:: PROBLEM STATEMENT ::
Write out, word for word, the part of the listing below that opens with the line containing "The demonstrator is" and closes with the line containing "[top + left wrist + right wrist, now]", keeping both of those lines and adding no others.

:: DATA PROVIDED ::
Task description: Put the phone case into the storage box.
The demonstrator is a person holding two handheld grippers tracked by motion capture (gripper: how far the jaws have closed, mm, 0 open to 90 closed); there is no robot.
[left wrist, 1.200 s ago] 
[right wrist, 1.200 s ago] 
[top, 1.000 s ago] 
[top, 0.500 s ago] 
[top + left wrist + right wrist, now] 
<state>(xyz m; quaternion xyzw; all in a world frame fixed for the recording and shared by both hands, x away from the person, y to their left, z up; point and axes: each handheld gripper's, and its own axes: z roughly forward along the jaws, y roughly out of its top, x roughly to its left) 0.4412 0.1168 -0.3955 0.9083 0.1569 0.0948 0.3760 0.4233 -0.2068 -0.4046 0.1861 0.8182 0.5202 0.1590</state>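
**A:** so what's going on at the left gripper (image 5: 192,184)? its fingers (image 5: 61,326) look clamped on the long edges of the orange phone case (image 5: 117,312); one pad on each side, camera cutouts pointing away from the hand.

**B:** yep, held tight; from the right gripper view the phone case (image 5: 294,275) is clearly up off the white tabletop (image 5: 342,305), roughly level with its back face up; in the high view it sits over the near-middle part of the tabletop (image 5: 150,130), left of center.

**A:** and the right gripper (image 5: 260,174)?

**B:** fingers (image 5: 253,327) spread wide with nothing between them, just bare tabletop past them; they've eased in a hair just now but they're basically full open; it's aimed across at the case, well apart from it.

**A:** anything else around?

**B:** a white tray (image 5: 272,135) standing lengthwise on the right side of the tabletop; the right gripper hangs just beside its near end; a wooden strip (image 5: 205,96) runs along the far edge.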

:: ANSWER SPACE ::
The demonstrator is a person holding two handheld grippers tracked by motion capture (gripper: how far the jaws have closed, mm, 0 open to 90 closed); there is no robot.
[left wrist, 1.200 s ago] 
[right wrist, 1.200 s ago] 
[top, 1.000 s ago] 
[top, 0.500 s ago] 
[top + left wrist + right wrist, now] 

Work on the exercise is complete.